» **Work instruction**: Compute how many lines in the entries below include the string "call". Only the number is wanted.

» **Working data**:
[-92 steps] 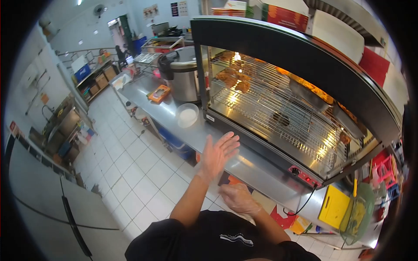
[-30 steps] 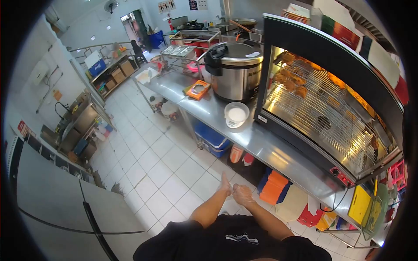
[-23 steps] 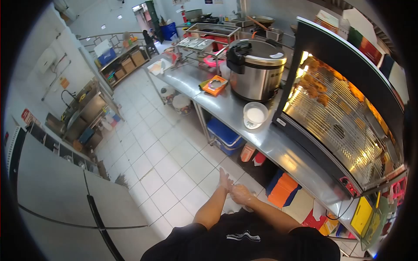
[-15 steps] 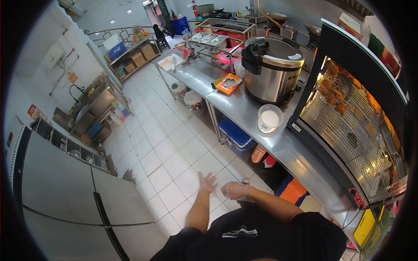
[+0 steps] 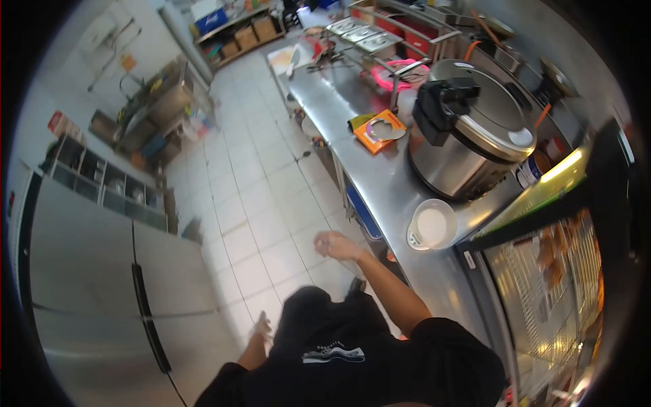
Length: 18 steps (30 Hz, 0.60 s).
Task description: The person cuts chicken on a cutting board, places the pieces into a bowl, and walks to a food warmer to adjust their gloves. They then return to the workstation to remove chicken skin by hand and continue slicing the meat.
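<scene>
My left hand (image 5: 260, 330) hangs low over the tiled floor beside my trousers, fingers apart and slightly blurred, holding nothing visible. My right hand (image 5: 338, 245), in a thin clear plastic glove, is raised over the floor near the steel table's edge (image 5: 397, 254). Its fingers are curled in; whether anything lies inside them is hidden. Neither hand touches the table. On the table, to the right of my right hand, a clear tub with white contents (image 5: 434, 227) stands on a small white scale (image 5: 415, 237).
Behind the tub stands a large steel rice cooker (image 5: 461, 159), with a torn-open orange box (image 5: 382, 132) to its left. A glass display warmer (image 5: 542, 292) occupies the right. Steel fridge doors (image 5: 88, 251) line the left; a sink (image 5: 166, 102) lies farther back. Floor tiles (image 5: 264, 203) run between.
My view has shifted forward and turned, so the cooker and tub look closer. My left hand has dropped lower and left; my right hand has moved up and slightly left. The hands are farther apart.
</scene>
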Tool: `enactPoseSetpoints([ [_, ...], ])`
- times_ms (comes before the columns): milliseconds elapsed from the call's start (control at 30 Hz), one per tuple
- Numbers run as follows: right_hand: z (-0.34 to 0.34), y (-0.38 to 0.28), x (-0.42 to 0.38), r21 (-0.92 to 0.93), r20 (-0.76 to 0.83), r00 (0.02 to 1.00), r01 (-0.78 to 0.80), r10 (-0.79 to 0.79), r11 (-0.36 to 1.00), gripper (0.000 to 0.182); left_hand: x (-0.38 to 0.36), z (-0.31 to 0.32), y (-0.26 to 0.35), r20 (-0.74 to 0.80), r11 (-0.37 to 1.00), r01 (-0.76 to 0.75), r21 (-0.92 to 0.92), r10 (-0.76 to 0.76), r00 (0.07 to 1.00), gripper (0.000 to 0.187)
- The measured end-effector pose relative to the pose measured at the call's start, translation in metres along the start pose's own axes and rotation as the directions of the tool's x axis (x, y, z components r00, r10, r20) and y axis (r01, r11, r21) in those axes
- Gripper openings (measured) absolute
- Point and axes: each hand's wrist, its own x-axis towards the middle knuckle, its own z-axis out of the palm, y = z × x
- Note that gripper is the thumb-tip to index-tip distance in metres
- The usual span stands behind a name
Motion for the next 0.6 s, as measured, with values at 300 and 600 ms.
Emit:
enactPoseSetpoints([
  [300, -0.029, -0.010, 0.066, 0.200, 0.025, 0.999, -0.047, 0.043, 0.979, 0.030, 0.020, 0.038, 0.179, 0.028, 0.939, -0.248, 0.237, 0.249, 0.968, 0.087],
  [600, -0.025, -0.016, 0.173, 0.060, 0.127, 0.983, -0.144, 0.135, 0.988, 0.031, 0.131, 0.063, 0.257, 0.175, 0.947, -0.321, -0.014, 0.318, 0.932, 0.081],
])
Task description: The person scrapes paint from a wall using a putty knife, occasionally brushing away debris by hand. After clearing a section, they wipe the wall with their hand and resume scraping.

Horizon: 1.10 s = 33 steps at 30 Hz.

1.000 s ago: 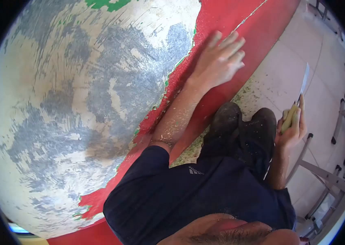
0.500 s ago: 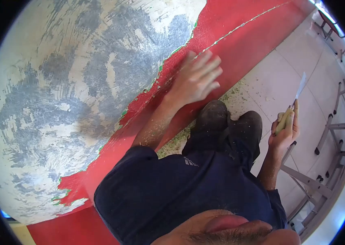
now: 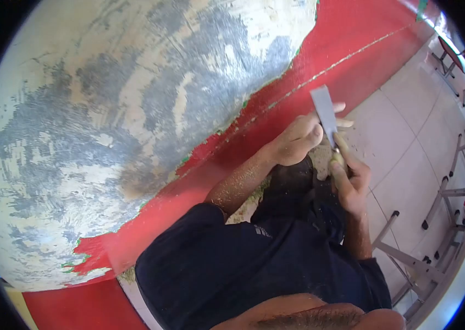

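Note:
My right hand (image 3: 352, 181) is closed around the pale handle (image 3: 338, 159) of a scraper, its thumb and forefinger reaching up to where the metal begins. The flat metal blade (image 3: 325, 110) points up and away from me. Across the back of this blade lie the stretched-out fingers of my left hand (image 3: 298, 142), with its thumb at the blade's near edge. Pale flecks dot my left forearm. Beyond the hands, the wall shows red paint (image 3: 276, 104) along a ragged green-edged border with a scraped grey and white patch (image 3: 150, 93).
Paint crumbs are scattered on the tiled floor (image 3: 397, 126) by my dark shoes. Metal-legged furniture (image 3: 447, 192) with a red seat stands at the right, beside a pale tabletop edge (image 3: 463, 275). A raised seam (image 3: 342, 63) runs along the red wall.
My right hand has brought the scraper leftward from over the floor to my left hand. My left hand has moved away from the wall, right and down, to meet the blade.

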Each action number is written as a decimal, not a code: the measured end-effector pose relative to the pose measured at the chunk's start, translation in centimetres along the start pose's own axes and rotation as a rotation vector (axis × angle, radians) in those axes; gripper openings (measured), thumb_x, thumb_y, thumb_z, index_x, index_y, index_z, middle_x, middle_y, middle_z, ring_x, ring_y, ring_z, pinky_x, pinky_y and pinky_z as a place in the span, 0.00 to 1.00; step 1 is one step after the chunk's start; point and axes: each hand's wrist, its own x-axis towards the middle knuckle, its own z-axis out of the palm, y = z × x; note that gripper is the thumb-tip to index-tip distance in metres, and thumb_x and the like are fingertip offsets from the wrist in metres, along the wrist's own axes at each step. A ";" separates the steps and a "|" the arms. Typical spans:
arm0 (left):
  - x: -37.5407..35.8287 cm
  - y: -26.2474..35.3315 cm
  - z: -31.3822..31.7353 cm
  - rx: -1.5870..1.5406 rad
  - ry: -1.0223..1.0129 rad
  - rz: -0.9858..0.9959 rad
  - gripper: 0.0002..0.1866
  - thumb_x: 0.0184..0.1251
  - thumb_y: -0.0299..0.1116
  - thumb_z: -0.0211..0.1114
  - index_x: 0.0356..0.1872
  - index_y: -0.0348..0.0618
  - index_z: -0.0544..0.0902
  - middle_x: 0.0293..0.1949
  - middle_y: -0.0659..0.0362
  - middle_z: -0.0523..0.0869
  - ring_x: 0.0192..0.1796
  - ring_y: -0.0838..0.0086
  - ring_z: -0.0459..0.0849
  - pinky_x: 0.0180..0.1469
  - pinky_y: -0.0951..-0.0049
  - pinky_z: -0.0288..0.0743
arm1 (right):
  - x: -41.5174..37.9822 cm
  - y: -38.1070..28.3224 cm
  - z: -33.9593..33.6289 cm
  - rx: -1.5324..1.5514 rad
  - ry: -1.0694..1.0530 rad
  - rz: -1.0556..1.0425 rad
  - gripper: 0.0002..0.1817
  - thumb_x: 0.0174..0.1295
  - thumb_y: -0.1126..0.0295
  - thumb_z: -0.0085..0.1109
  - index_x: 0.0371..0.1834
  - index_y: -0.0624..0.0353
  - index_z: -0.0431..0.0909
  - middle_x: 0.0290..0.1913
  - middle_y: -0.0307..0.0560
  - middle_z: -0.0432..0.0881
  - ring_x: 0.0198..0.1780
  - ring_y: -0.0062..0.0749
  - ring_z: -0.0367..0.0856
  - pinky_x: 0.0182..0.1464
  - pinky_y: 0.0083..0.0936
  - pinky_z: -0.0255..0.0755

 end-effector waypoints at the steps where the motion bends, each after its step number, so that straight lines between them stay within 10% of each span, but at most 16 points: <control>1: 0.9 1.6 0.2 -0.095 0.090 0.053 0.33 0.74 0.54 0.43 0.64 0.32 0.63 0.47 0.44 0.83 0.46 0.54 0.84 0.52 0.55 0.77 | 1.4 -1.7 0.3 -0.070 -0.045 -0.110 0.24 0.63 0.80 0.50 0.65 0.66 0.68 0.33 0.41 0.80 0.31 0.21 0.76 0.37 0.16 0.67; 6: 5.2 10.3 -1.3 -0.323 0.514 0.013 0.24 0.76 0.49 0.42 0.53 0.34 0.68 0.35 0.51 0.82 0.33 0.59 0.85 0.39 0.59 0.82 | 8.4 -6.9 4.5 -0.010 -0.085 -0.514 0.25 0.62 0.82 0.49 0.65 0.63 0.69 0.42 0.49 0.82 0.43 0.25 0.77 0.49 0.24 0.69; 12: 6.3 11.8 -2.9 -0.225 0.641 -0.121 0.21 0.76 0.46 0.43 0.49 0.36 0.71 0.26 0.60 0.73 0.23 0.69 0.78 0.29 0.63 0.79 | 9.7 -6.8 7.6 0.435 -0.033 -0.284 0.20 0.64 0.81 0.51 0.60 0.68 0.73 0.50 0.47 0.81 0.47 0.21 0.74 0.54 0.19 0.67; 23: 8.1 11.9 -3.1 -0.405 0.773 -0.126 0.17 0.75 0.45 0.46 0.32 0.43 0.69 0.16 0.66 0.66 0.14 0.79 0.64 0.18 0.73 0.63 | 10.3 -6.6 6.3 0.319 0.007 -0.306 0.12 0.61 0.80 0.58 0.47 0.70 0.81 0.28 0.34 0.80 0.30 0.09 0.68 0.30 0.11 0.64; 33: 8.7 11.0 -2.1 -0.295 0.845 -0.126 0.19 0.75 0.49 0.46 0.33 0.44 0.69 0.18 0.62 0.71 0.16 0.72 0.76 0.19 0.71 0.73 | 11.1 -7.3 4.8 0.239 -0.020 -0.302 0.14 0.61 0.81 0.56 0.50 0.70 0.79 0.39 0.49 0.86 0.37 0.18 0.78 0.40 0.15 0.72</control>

» **Expected output**: 2